12. What are the procedures for reporting sexually transmitted diseases?

( a ) Reports of AIDS, HIV infection, CD4+ T Lymphocyte cell count below 200 cells/microliter, or CD4+ T lymphocyte percentage of less than 14% shall be made using all of the information collected by the reporting entity found in the most current version of forms CDC 50.42B, CDC 50.42C, or STD-28.

( b ) Reports of chancroid, chlamydia trachomatis infection, gonorrhea and syphilis shall be made using all of the information collected by the reporting entity found in the most current version of form STD-27 or STD-28.

( c ) Reports pertaining to congenital syphilis shall be made using all of the elements found in the most current version of the form adopted by the Bureau of HIV and STD Prevention.

( d ) Reports pertaining to enhanced perinatal HIV surveillance shall be made using all of the elements found in the most current version of the form adopted by the Bureau of HIV and STD Prevention.

25 TX ADC s 97.133

13. What other types of injuries or conditions are reportable?

Submersion injuries, traumatic spinal cord injuries, traumatic brain injuries and information on trauma patients. All pre-hospital calls where the pre-hospital provider is dispatched, responds, provides care and/or transports a patient should be reported.

25 TX ADC s 103.12

14. What are the reporting requirements for human exposure to rabies?

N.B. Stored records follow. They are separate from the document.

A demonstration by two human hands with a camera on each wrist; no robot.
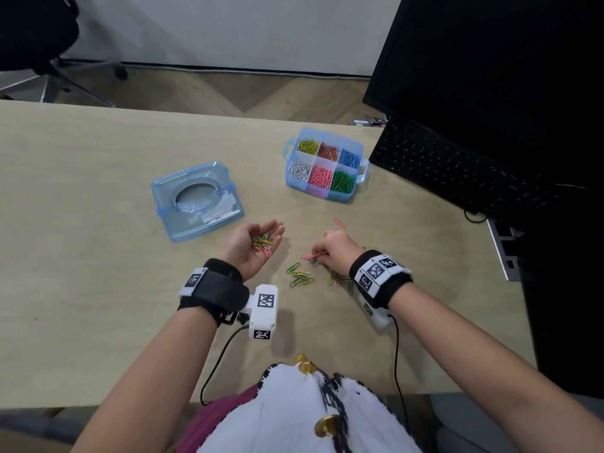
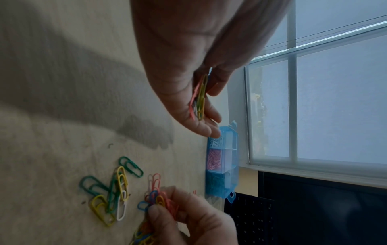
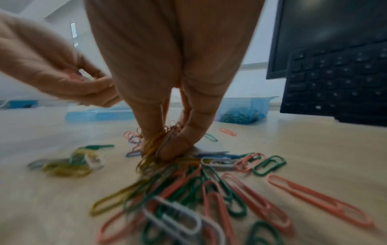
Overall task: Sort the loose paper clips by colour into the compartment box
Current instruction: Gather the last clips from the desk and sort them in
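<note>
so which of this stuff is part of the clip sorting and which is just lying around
In the job: compartment box, loose paper clips on the desk, mixed clips cupped in the left hand, bunch of clips pinched by the right hand.
Just lying about: blue lid, keyboard, monitor, office chair.

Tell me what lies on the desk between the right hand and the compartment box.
A single pink paper clip; otherwise bare desk, clearest in the head view.

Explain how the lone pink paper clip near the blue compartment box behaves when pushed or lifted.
The thin pink wire paper clip lies flat on the smooth pale desk, so it would probably slide, not roll. So slim, it likely weighs little and resists pinching.
</note>
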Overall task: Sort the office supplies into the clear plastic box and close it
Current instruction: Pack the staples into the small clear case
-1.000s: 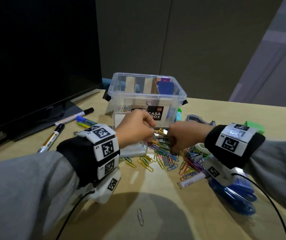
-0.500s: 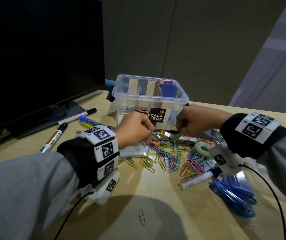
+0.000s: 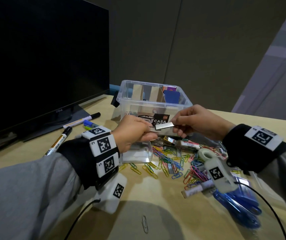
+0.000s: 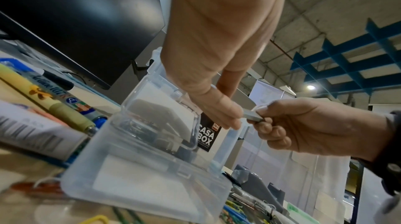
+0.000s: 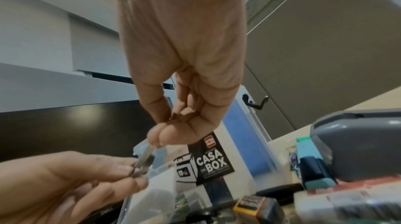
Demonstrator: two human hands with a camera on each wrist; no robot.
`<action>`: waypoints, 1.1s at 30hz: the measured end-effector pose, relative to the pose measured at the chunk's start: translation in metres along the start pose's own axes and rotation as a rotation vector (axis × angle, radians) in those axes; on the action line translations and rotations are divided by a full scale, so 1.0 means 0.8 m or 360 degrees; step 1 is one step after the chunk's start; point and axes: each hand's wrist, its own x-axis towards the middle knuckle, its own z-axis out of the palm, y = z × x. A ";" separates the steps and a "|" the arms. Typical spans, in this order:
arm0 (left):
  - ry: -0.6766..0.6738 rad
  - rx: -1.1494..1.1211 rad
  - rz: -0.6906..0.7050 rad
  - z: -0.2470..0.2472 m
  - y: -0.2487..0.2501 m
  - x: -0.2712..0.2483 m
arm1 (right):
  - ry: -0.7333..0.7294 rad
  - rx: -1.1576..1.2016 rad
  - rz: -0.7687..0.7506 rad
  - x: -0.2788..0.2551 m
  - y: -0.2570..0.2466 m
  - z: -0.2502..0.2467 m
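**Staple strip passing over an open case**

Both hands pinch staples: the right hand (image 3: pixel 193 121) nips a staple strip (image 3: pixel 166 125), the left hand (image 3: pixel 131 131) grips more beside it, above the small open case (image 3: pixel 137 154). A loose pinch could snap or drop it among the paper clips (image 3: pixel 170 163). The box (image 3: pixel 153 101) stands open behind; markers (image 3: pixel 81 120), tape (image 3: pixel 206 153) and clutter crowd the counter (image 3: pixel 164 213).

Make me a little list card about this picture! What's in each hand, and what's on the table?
right hand: pinches a strip of staples
left hand: pinches another small metal piece, too hidden to name
big clear box: open, cardboard dividers inside
small clear case: open, under the left hand
table: coloured paper clips, markers, tape roll
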 end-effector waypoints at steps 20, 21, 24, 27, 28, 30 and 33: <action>-0.0097 -0.0260 -0.0076 0.000 0.007 -0.004 | 0.0020 0.0218 -0.0027 0.011 0.019 0.027; -0.0093 -0.0277 -0.0067 0.000 0.007 -0.003 | 0.0018 0.0224 -0.0029 0.012 0.019 0.028; -0.0060 -0.0270 -0.0030 -0.002 0.005 0.000 | -0.0008 0.0197 -0.0066 0.011 0.018 0.028; -0.0020 -0.0223 0.0023 -0.005 0.003 0.001 | -0.0029 0.0079 -0.0107 0.012 0.016 0.028; -0.0004 -0.0202 0.0046 -0.007 0.003 0.001 | -0.0024 0.0040 -0.0111 0.012 0.016 0.028; 0.0019 -0.0163 0.0087 -0.010 0.003 0.001 | 0.0008 -0.0070 -0.0098 0.017 0.018 0.027; 0.0050 -0.0115 0.0110 -0.017 0.002 0.001 | 0.0123 -0.0864 -0.0295 0.029 0.027 0.022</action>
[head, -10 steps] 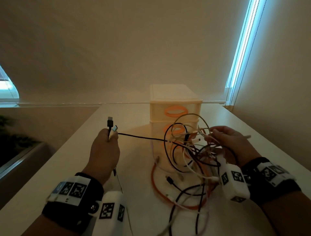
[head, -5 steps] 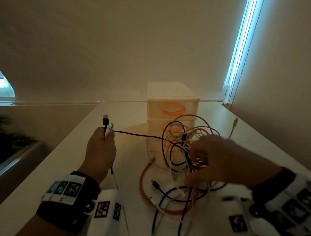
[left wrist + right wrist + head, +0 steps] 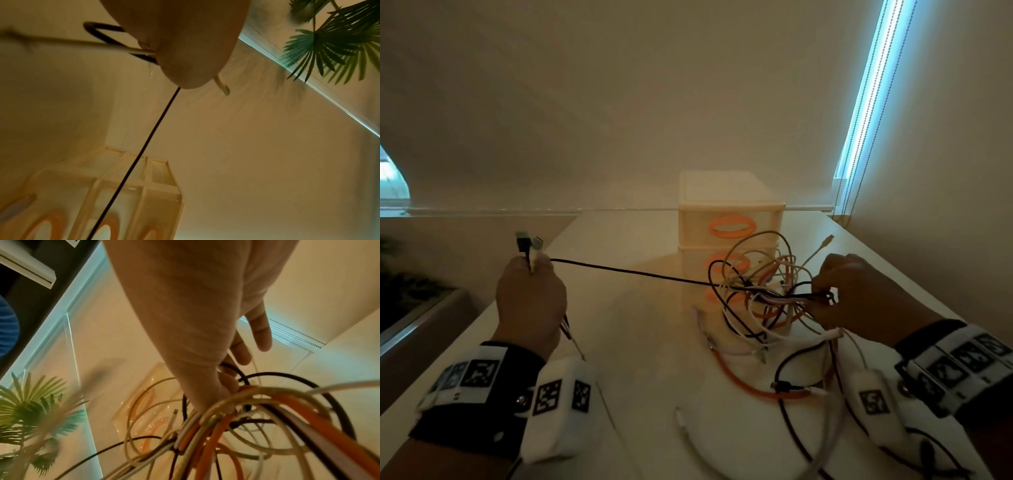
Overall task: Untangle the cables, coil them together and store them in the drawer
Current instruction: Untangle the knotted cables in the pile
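Note:
A tangle of black, white and orange cables (image 3: pixel 763 291) hangs above the white table (image 3: pixel 640 342) in front of a small cream drawer unit (image 3: pixel 729 219) with orange handles. My right hand (image 3: pixel 852 294) grips a bunch of these cables (image 3: pixel 216 426). My left hand (image 3: pixel 530 294) is raised at the left and pinches two cable ends, a black plug (image 3: pixel 522 241) and a pale plug (image 3: pixel 537 244). A black cable (image 3: pixel 626 272) runs taut from the left hand to the tangle; the left wrist view shows it (image 3: pixel 144 146) crossing the drawer unit (image 3: pixel 115 203).
Loose orange (image 3: pixel 743 380), black and white cable lengths trail on the table near its front right. A window blind with bead chains (image 3: pixel 849 192) hangs at the far right. A green plant (image 3: pixel 333 40) stands left of the table's edge.
My right hand has swept across the tangle and now grips a bunch of cables at its right side. The left hand has drawn leftward, and the black cable is pulled straighter.

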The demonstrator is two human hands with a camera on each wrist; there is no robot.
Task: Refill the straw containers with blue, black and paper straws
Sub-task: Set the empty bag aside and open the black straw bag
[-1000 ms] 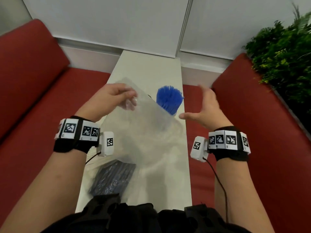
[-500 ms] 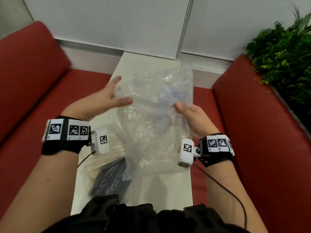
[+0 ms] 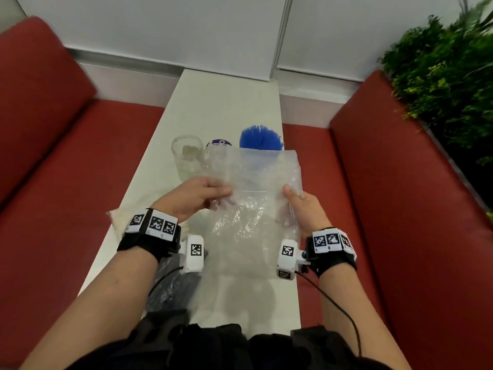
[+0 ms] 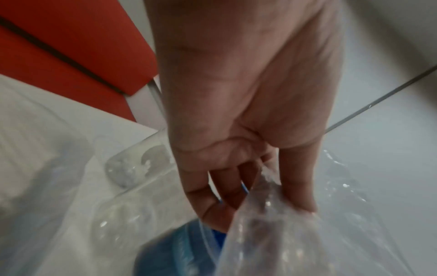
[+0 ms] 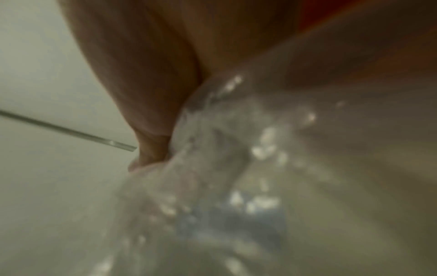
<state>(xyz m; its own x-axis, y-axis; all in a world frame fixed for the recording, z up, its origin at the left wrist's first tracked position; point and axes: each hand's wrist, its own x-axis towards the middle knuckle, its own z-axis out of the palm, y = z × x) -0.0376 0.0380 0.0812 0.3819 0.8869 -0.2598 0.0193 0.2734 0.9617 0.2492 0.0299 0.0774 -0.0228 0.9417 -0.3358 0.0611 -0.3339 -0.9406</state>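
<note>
Left hand (image 3: 197, 194): pinching the bag's (image 3: 253, 209) left edge.
Right hand (image 3: 304, 209): gripping its right edge.
Bag: clear, held above the counter (image 3: 226, 102).
Blue straws (image 3: 260, 137): upright beyond, right of two glasses (image 3: 186, 158).

Blue straws (image 3: 261, 138) stand bunched upright in a container at the table's right edge; beside them, left, a clear glass container (image 3: 186, 158) stands empty.

- Plastic bag (image 3: 256, 204): thin clear film, crinkled, glossy with glints.
- Container (image 3: 186, 158): clear, smooth, shiny, glass or plastic.
- Blue straws (image 3: 261, 137): smooth plastic.
- Table (image 3: 224, 102): white, smooth, matt.
- Seats (image 3: 80, 161): red, smooth, faintly sheened upholstery.
</note>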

( a ) Any person having knowledge of a potential rabies exposure to a human will report the incident to the local rabies control authority as soon as possible, but not later than 24 hours from the time of the incident. This requirement does not apply to bites by low risk animals.

( b ) The owner or custodian of the potentially rabid animal will place that animal in quarantine or submit it for testing.

( c ) The local rabies control authority will investigate each potential exposure and assure appropriate resolution.